__Required action__
Every line from the one with "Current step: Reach" to the one with "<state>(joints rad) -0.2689", including those two, is to be copied exactly; all other lines of the entries below are left out.

__Dataset extract__
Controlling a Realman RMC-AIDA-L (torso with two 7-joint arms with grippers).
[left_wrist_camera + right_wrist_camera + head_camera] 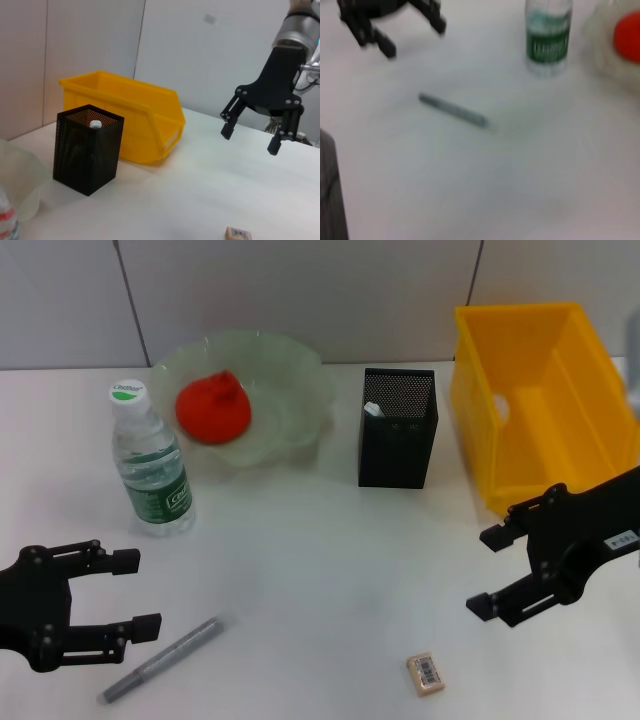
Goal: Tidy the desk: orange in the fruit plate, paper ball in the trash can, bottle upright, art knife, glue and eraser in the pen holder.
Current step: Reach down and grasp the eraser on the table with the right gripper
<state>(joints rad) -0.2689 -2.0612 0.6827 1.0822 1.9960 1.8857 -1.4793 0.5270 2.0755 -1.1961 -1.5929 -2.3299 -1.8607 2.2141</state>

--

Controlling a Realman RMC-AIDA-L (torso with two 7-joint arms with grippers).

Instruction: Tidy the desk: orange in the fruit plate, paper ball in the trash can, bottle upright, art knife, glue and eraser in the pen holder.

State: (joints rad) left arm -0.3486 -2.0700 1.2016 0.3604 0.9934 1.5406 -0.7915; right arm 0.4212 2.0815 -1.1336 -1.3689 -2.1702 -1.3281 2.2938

__Result of this exercise__
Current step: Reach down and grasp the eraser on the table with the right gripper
<state>(joints rad) -0.2689 -2.0612 0.6827 1.0822 1.9960 1.8857 -1.4793 0.5270 2.0755 -1.1961 -1.5929 -2.3299 -1.8607 2.2141</state>

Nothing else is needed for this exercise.